New York City closes its grandest avenue to traffic and opens its grandest museums for free on Tuesday, June 9, when the 48th annual Museum Mile Festival transforms a stretch of Upper Fifth Avenue into a three-hour celebration of art and street life. From 6 to 9 p.m., the corridor between 82nd and 110th Streets becomes car-free, and eight of the city’s leading cultural institutions waive admission for anyone who shows up.
The lineup of participating museums reads like a survey of the city’s collecting ambitions: the Metropolitan Museum of Art, the Solomon R. Guggenheim Museum, Cooper Hewitt Smithsonian Design Museum, the Jewish Museum, the Museum of the City of New York, El Museo del Barrio, the Africa Center, and Neue Galerie New York. More than 20 organizations participate in total, including neighborhood partners such as the Church of the Heavenly Rest, Asia Society, and 92NY, which present outdoor programming along the route. The opening ceremony begins at 5:45 p.m. at El Museo del Barrio.
A Tradition Built on Access
The festival has run since 1978, when a coalition of institutions launched it to widen public awareness of the cultural treasures clustered along this stretch of the Upper East Side. Nearly five decades later, the formula has barely changed because it has barely needed to: free entry, a closed avenue, live performances, and an audience that has grown into the millions over the event’s history.

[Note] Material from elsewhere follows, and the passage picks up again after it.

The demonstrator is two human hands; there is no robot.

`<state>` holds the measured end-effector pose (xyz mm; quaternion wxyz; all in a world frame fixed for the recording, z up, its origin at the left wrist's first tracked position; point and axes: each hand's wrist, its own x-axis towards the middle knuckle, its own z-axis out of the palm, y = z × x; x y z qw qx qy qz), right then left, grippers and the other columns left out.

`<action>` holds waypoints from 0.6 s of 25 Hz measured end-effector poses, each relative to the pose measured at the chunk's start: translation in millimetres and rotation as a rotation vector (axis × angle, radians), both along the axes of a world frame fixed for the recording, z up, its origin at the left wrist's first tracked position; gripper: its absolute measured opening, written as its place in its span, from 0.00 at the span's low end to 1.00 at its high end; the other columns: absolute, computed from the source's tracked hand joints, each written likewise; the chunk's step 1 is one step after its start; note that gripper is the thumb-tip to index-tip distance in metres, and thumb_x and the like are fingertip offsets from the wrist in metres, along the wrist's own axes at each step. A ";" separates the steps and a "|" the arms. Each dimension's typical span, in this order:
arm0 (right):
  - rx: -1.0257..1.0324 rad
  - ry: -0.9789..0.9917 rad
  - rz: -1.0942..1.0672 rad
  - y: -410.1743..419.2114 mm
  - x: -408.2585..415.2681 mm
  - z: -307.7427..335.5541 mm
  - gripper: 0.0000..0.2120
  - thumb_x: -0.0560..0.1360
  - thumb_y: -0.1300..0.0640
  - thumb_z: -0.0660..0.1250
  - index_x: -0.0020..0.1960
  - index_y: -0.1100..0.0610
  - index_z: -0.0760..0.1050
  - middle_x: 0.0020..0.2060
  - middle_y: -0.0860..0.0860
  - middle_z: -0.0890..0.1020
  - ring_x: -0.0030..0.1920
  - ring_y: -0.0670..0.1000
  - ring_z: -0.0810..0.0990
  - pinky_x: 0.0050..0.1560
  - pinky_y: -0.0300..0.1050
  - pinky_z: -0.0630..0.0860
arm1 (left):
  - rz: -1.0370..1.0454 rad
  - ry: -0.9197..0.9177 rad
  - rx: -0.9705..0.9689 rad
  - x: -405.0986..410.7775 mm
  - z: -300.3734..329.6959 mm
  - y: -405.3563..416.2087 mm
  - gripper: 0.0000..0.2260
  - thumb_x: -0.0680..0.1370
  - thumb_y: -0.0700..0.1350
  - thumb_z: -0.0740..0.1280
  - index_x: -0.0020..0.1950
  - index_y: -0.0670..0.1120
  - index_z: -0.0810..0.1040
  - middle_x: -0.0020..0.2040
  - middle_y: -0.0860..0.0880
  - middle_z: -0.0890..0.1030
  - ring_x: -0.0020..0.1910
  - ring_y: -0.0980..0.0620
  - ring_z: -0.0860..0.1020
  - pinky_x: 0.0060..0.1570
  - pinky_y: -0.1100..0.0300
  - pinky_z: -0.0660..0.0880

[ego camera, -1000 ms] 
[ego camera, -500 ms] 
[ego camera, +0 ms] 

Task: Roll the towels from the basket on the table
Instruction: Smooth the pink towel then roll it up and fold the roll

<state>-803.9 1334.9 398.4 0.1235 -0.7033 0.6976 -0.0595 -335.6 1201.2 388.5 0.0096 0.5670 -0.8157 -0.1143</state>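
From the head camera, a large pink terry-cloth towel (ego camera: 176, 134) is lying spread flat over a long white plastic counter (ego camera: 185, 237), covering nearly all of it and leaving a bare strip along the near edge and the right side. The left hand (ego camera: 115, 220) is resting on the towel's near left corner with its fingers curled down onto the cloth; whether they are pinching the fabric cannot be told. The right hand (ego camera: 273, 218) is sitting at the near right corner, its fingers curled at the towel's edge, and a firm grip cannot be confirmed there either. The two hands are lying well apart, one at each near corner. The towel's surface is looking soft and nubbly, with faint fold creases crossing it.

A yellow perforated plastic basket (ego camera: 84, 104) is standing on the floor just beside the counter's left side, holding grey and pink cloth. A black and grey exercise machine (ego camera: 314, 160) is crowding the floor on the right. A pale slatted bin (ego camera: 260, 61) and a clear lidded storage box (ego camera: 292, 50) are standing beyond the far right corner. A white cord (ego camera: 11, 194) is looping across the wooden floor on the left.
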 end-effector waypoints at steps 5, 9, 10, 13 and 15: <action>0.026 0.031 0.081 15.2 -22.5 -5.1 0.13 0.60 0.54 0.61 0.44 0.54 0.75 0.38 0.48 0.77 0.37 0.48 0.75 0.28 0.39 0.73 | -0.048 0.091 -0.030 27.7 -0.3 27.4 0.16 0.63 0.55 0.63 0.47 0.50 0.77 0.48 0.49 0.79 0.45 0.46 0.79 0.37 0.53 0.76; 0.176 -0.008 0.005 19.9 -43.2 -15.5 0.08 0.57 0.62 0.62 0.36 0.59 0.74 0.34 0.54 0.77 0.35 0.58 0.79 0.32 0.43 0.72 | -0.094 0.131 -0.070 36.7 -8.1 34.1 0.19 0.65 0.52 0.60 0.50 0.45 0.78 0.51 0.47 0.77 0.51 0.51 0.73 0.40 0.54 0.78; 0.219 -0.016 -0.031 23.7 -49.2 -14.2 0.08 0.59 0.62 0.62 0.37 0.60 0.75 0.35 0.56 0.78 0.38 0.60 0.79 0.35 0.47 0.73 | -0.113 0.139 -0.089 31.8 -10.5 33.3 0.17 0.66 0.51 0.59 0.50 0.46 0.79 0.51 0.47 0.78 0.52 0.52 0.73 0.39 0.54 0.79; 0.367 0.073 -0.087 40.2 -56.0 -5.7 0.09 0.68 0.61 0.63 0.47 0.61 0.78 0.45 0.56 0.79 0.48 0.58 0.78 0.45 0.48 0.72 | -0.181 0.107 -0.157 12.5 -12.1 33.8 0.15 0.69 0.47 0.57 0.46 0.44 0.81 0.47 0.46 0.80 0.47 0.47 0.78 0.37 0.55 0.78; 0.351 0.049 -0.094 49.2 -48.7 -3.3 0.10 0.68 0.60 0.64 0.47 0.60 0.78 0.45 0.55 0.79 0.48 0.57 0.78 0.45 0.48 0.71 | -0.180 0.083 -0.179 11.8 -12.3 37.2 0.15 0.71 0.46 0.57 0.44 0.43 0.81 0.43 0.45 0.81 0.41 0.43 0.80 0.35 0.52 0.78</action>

The accessibility angle is not incidental; it is the entire point. General admission to the Met runs $30, the Guggenheim $28, with the smaller institutions charging their own daily fees year-round. For one evening, those barriers drop entirely. That matters in a city where the True Cost of Living Measure released this spring found that a majority of New Yorkers struggle to cover basic needs, and where a family outing to a single museum can carry a real price. The Museum Mile Festival removes the cost calculation from the cultural equation, and the crowds it draws suggest the appetite for that kind of access remains strong.

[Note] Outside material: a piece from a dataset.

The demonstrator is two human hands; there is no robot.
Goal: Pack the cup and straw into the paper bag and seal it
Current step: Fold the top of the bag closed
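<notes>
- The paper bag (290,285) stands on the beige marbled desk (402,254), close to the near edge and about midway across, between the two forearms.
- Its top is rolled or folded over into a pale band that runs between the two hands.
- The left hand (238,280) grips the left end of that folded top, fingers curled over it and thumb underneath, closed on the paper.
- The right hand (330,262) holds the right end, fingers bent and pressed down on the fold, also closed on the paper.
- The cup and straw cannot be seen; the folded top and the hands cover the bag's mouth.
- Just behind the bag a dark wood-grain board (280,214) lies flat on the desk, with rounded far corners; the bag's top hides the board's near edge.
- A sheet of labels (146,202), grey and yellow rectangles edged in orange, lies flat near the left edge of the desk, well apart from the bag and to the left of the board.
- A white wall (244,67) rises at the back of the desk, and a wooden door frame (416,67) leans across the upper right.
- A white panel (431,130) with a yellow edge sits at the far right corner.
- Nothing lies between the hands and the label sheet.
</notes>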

Inside the buildings, visitors get more than open doors. The Met is presenting current exhibitions including Raphael: Sublime Poetry, Musical Bodies, and Costume Art, and plans a performance on its iconic front steps to close the night. The Museum of the City of New York opens its run of The Occupied City and Another Wonderland. Neue Galerie, though its galleries are closed for a renovation that runs through autumn 2026, joins with an outdoor pop-up exploring the architecture and history of its landmark building.
One Night in a Crowded June
What makes the 2026 edition distinct is less the festival itself than its place on the calendar. June has become the most concentrated month of free cultural programming the city offers, and the Museum Mile Festival sits near its center.

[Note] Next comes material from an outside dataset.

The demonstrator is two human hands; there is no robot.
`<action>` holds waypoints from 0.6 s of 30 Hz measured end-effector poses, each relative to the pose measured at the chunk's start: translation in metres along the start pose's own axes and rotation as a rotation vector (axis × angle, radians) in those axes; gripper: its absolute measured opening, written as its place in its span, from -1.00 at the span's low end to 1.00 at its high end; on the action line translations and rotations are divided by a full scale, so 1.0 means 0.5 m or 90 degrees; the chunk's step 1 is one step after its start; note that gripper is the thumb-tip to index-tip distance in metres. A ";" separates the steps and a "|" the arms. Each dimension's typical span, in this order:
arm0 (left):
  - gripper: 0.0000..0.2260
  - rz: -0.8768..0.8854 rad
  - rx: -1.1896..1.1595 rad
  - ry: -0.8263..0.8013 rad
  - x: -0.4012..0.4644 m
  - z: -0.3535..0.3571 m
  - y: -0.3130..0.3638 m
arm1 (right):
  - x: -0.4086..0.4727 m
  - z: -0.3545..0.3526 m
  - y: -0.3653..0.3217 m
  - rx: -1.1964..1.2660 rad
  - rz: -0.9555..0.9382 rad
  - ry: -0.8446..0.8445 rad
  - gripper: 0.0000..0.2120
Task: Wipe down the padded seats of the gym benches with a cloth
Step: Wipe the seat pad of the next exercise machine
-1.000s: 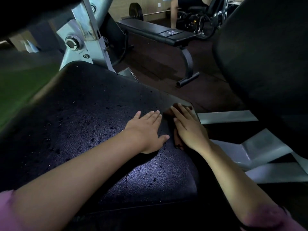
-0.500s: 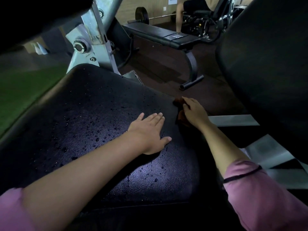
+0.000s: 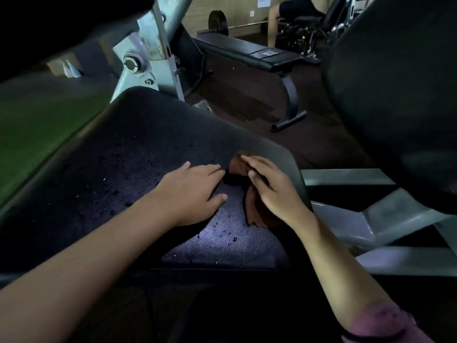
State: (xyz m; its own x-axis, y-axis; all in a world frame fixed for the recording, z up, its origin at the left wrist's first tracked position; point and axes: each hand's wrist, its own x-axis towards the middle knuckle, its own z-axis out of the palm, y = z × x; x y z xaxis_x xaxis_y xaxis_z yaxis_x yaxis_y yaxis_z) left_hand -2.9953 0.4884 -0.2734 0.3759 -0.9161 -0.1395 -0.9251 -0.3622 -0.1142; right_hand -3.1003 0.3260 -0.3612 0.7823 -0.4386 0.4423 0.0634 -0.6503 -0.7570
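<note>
**K:** Right hand [image 3: 274, 191] lies flat on the brown cloth [image 3: 257, 211], fingers straight, pressing it onto the padded seat [image 3: 118, 169]. No pinch or curl that I can see.

**M:** Left?

**K:** Left hand [image 3: 190, 191] is flat on the pad too, fingers straight and together, thumb out to the side. Holding nothing. Fingertips sit just beside the cloth's near edge; can't tell if they touch it.

**M:** Where's the cloth on the seat?

**K:** Right side of the pad, near its far right corner. Bunched, part sticking out past the fingertips, part trailing back under the wrist.

**M:** Seat condition?

**K:** Black, textured, water droplets scattered across it, clearest in the lit patch close to the camera below the hands.

**M:** Surroundings?

**K:** Grey metal frame [image 3: 153, 53] with a bolt at the seat's far end. Second black pad [image 3: 395, 82] fills the upper right. Flat bench [image 3: 249, 52] on dark floor further back, barbell plate [image 3: 217, 22] behind it. Another person [image 3: 291, 11] partly visible at the top. Green turf [image 3: 37, 125] on the left. Pink sleeve [image 3: 380, 325] on the right forearm.
</note>
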 end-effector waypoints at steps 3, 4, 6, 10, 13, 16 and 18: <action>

Lincoln Center’s Summer for the City opens the following day, June 10, and runs through August 8 with hundreds of performances that are free or choose-what-you-pay. Now in its fifth year, the series has drawn more than 1.6 million visitors since 2022, and the 2026 edition leans hard into dance, anchored by the inaugural Lincoln Center Contemporary Dance Festival and a new outdoor series on Hearst Plaza. The Blue Note Jazz Festival, meanwhile, threads live music across venues from June into July, adding another layer to a month already dense with options.
Taken together, the programming sketches a particular vision of summer in New York, one where the city’s cultural infrastructure functions as public space rather than ticketed attraction. The institutions absorb the cost; the public gets the avenue.
A Welcome Mat for a Bigger Summer
The timing also positions the festival as an opening act for the busiest tourism stretch the city has seen in years. The 2026 FIFA World Cup kicks off two days after Museum Mile, with the New York and New Jersey region hosting matches at MetLife Stadium and bracing for well over a million visitors across the tournament. For travelers arriving early, a car-free Fifth Avenue with eight free museums is a striking introduction to the city, the kind of first night that does more to sell New York than any advertising campaign.
That convergence gives the festival a dual role this year. For residents, it remains the neighborhood block party it has always been, a chance to wander into the Guggenheim on a whim or catch a performance on the Met steps. For the wave of international visitors heading toward the World Cup, it doubles as a calling card, evidence that the city’s cultural wealth is not locked behind admission desks.
The festival happens rain or shine, requires no registration, and asks nothing of attendees beyond showing up. On June 9, the only thing standing between a New Yorker and a world-class collection is the walk up Fifth Avenue.